BEGIN LISTED ENTRIES
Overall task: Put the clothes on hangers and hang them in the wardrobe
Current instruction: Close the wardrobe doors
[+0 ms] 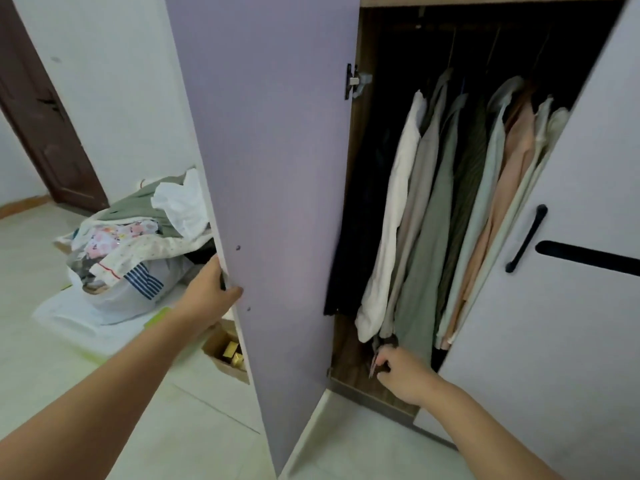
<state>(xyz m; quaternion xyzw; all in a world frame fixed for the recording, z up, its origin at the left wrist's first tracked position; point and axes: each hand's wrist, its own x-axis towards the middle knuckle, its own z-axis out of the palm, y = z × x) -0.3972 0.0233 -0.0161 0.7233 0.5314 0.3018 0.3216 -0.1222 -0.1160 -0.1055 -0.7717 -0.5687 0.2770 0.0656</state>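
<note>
While the left hand (211, 292) is gripping the wardrobe door (277, 202) edge, the right hand (398, 370) is pinching, seemingly, a garment hem (384, 341) beside that door; tuck it inside.

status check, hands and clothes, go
Left hand grips lilac wardrobe door edge. Right hand pinches hem of hanging beige garment. Clothes pile waiting on floor.

The wardrobe rail (460, 27) at twelve o'clock is lost in shadow, and the hanger hooks are too dim to tell. The left hand's (211, 289) fingers are hidden behind the door (277, 168). What the right hand (401, 372) pinches is unclear.
</note>
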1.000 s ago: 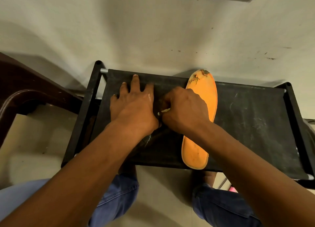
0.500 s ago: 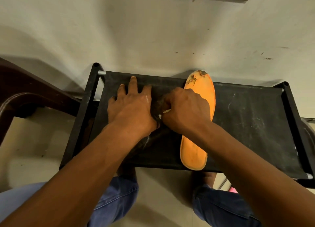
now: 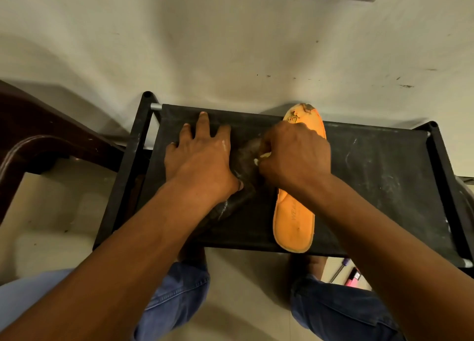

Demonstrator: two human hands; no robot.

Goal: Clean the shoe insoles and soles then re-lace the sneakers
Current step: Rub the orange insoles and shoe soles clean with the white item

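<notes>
Left hand (image 3: pixel 198 158) is spread flat, fingers straight, pinning a dark insole (image 3: pixel 237 187) that's hard to make out against the black fabric shelf (image 3: pixel 384 181) of a low rack. Right hand (image 3: pixel 295 156) is curled tight around something small and pale, too hidden to name, right beside the left hand and touching that dark insole. Under the right wrist lies an orange foam insole (image 3: pixel 295 220), toe end worn and flaking, heel toward the person's jeans (image 3: pixel 177 297).
</notes>
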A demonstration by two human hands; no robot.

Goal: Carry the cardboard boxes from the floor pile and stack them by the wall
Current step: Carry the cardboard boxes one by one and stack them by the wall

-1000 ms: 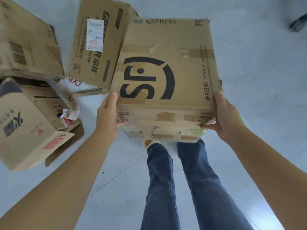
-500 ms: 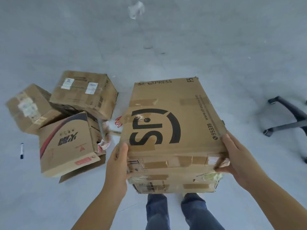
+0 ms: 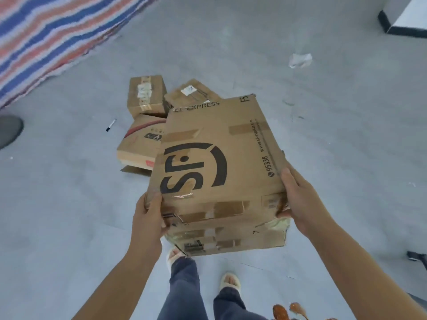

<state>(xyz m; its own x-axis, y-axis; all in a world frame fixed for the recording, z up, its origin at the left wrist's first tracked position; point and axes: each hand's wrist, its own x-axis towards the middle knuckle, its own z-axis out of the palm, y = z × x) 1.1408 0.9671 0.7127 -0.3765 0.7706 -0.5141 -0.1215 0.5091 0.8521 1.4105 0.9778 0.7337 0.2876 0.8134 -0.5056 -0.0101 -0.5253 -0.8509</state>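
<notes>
- Riding in the air above the grey floor (image 3: 69, 227), the big cardboard box (image 3: 219, 172) with the black SF mark on its top face is tilted, its far end higher, in front of the person's legs (image 3: 182, 294)
- left hand (image 3: 147, 218) grips the box's near left corner, thumb on the top face, fingers curled round the side
- right hand (image 3: 300, 202) grips the near right corner, thumb along the top edge, fingers wrapped under the torn, taped end
- three smaller boxes (image 3: 145, 95) sit in a pile on the floor just beyond the carried box, partly hidden by it
- a marker pen (image 3: 111, 124) lies left of that pile
- a crumpled scrap (image 3: 300, 60) lies further off to the right
- a striped red, white and blue tarp (image 3: 46, 35) covers the far left
- a white wall with a black skirting (image 3: 402, 28) shows at the top right corner
</notes>
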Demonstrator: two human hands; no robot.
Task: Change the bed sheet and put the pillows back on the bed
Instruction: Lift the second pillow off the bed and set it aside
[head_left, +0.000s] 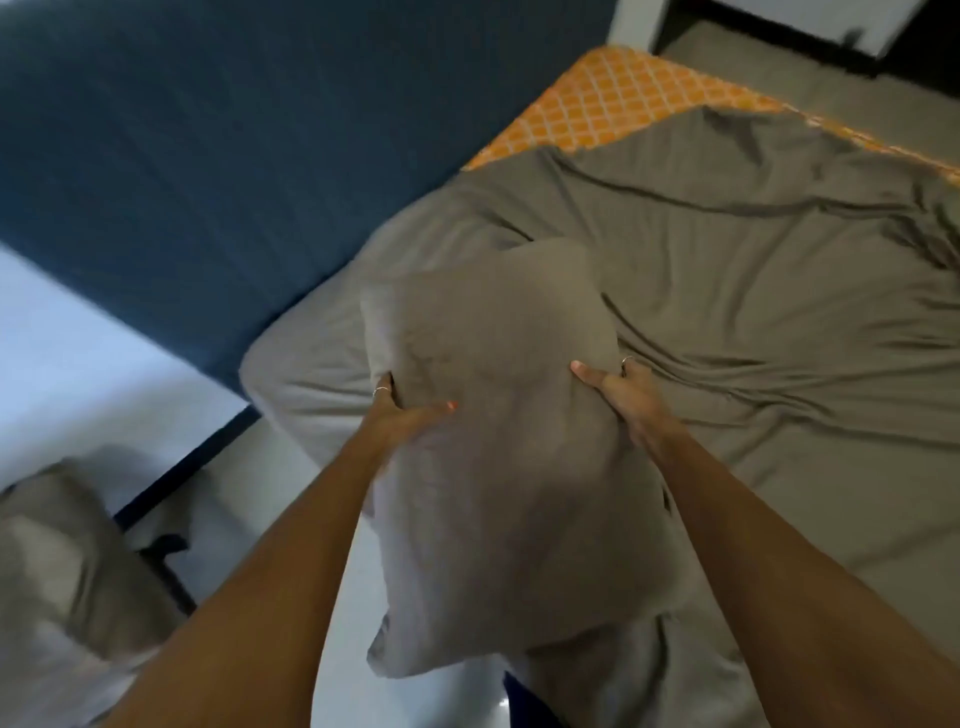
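Nearest the camera, both bare forearms reach forward and hold a grey pillow (493, 467) above the near edge of the bed. The left hand (405, 415) grips the pillow's left side, thumb laid across the front face and fingers curled round the edge behind; a ring shows on one finger. The right hand (621, 387) grips the right side in like manner, thumb on the front, fingers wrapped out of sight, a ring also visible. The pillow is tilted, its far end over the mattress. At lower left a second grey pillow (62, 561) lies off the bed, blurred. Beyond the hands, a wrinkled grey sheet (753, 322) covers most of the bed. At the far corner an orange patterned mattress (597, 111) lies exposed. A dark blue headboard (234, 156) stands to the left
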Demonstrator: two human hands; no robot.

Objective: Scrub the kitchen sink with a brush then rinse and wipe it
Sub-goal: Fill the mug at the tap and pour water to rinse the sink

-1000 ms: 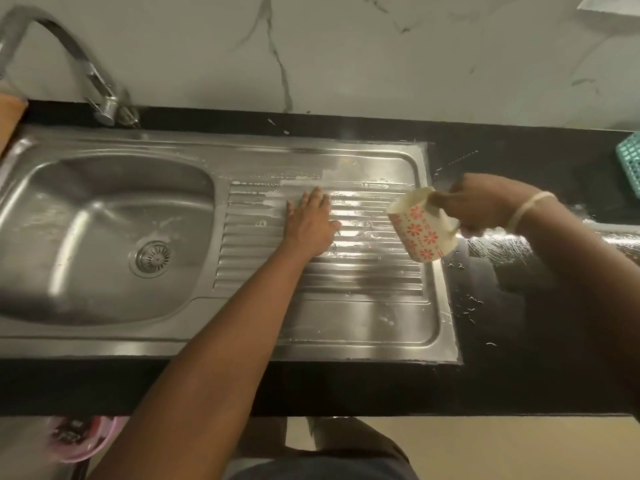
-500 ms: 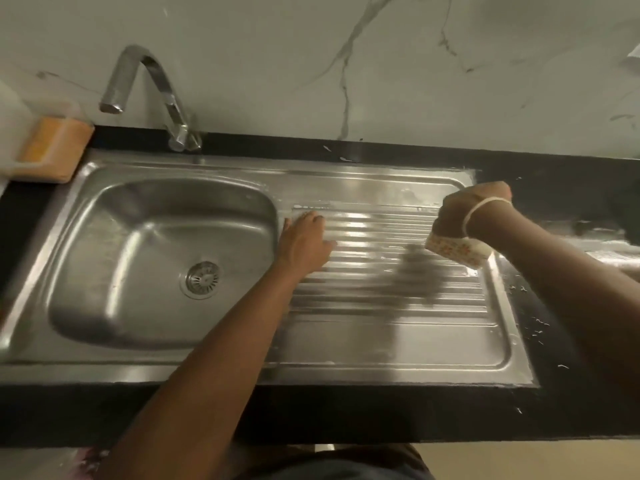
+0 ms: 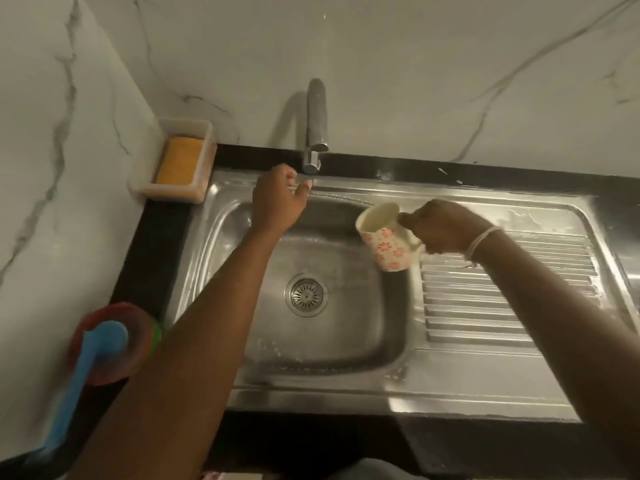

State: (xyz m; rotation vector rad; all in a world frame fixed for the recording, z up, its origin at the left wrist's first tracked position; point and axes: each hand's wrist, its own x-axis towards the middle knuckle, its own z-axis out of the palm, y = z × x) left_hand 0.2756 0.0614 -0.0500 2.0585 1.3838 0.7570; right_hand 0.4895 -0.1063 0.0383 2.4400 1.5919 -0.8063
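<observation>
The steel sink (image 3: 346, 386) has a basin with a round drain (image 3: 306, 295) and a ribbed drainboard (image 3: 485, 306) on its right. My right hand (image 3: 443, 226) grips the handle of a white mug with red flowers (image 3: 384, 237), tilted over the basin's right side. My left hand (image 3: 278, 199) reaches to the base of the chrome tap (image 3: 316, 126) at the sink's back edge; the fingers curl near it, and contact is unclear. A blue-handled brush (image 3: 86, 368) lies on the counter at the left.
A white tray holding an orange sponge (image 3: 180, 161) sits in the back left corner. The black counter (image 3: 519, 441) frames the sink. Marble walls stand behind and to the left. White specks dot the basin floor.
My left hand has left the drainboard and moved to the tap. My right hand carried the mug from the drainboard's right side to over the basin. The view shifted left.
</observation>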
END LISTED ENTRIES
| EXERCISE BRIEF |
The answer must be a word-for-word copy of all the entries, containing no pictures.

| TASK RESPONSE |
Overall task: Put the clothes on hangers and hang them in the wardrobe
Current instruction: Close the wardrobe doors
[+0 ms] 
<state>(xyz m; quaternion xyzw; all in a world frame fixed for the recording, z up, its origin at the left wrist's first tracked position; point and axes: each hand's wrist, its own x-axis towards the middle knuckle, its own z-axis out of the palm, y = z × x) -0.3972 0.0233 -0.0161 0.7233 0.5314 0.3018 0.3216 -0.1222 -0.1160 -0.1055 -0.7717 -0.5687 0.2770 0.0656</state>
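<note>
While the left hand (211, 292) is gripping the wardrobe door (277, 202) edge, the right hand (398, 370) is pinching, seemingly, a garment hem (384, 341) beside that door; tuck it inside.

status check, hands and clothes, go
Left hand grips lilac wardrobe door edge. Right hand pinches hem of hanging beige garment. Clothes pile waiting on floor.

The wardrobe rail (460, 27) at twelve o'clock is lost in shadow, and the hanger hooks are too dim to tell. The left hand's (211, 289) fingers are hidden behind the door (277, 168). What the right hand (401, 372) pinches is unclear.
</note>
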1.000 s ago: 
0.500 s ago: 
now: 

Demonstrator: two human hands; no robot.

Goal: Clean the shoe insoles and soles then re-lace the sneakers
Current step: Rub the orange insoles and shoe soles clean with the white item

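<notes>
Left hand (image 3: pixel 198 158) is spread flat, fingers straight, pinning a dark insole (image 3: pixel 237 187) that's hard to make out against the black fabric shelf (image 3: pixel 384 181) of a low rack. Right hand (image 3: pixel 295 156) is curled tight around something small and pale, too hidden to name, right beside the left hand and touching that dark insole. Under the right wrist lies an orange foam insole (image 3: pixel 295 220), toe end worn and flaking, heel toward the person's jeans (image 3: pixel 177 297).
</notes>
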A demonstration by two human hands; no robot.

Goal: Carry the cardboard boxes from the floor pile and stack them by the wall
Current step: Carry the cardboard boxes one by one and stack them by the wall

-1000 ms: 
-500 ms: 
+0 ms: 

<state>(xyz m; its own x-axis, y-axis; all in a world frame fixed for the recording, z up, its origin at the left wrist's first tracked position; point and axes: each hand's wrist, its own x-axis towards the middle knuckle, its own z-axis out of the palm, y = z × x) 1.1408 0.9671 0.7127 -0.3765 0.7706 -0.5141 -0.1215 0.5091 0.8521 1.4105 0.9778 0.7337 0.2876 0.8134 -0.5056 -0.0101 -0.5253 -0.8509</state>
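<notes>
- Riding in the air above the grey floor (image 3: 69, 227), the big cardboard box (image 3: 219, 172) with the black SF mark on its top face is tilted, its far end higher, in front of the person's legs (image 3: 182, 294)
- left hand (image 3: 147, 218) grips the box's near left corner, thumb on the top face, fingers curled round the side
- right hand (image 3: 300, 202) grips the near right corner, thumb along the top edge, fingers wrapped under the torn, taped end
- three smaller boxes (image 3: 145, 95) sit in a pile on the floor just beyond the carried box, partly hidden by it
- a marker pen (image 3: 111, 124) lies left of that pile
- a crumpled scrap (image 3: 300, 60) lies further off to the right
- a striped red, white and blue tarp (image 3: 46, 35) covers the far left
- a white wall with a black skirting (image 3: 402, 28) shows at the top right corner
</notes>
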Demonstrator: two human hands; no robot.
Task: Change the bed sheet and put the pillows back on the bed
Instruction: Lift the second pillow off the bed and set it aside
[head_left, +0.000s] 
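Nearest the camera, both bare forearms reach forward and hold a grey pillow (493, 467) above the near edge of the bed. The left hand (405, 415) grips the pillow's left side, thumb laid across the front face and fingers curled round the edge behind; a ring shows on one finger. The right hand (621, 387) grips the right side in like manner, thumb on the front, fingers wrapped out of sight, a ring also visible. The pillow is tilted, its far end over the mattress. At lower left a second grey pillow (62, 561) lies off the bed, blurred. Beyond the hands, a wrinkled grey sheet (753, 322) covers most of the bed. At the far corner an orange patterned mattress (597, 111) lies exposed. A dark blue headboard (234, 156) stands to the left
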Demonstrator: two human hands; no robot.

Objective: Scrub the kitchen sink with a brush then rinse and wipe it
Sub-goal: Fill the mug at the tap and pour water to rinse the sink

-1000 ms: 
-500 ms: 
+0 ms: 

State: (xyz m; rotation vector rad; all in a world frame fixed for the recording, z up, its origin at the left wrist's first tracked position; point and axes: each hand's wrist, its own x-axis towards the middle knuckle, its own z-axis out of the palm, y = z × x) left_hand 0.2756 0.0614 -0.0500 2.0585 1.3838 0.7570; right_hand 0.4895 -0.1063 0.0383 2.4400 1.5919 -0.8063
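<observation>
The steel sink (image 3: 346, 386) has a basin with a round drain (image 3: 306, 295) and a ribbed drainboard (image 3: 485, 306) on its right. My right hand (image 3: 443, 226) grips the handle of a white mug with red flowers (image 3: 384, 237), tilted over the basin's right side. My left hand (image 3: 278, 199) reaches to the base of the chrome tap (image 3: 316, 126) at the sink's back edge; the fingers curl near it, and contact is unclear. A blue-handled brush (image 3: 86, 368) lies on the counter at the left.
A white tray holding an orange sponge (image 3: 180, 161) sits in the back left corner. The black counter (image 3: 519, 441) frames the sink. Marble walls stand behind and to the left. White specks dot the basin floor.
My left hand has left the drainboard and moved to the tap. My right hand carried the mug from the drainboard's right side to over the basin. The view shifted left.
</observation>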

That concludes the answer to this exercise.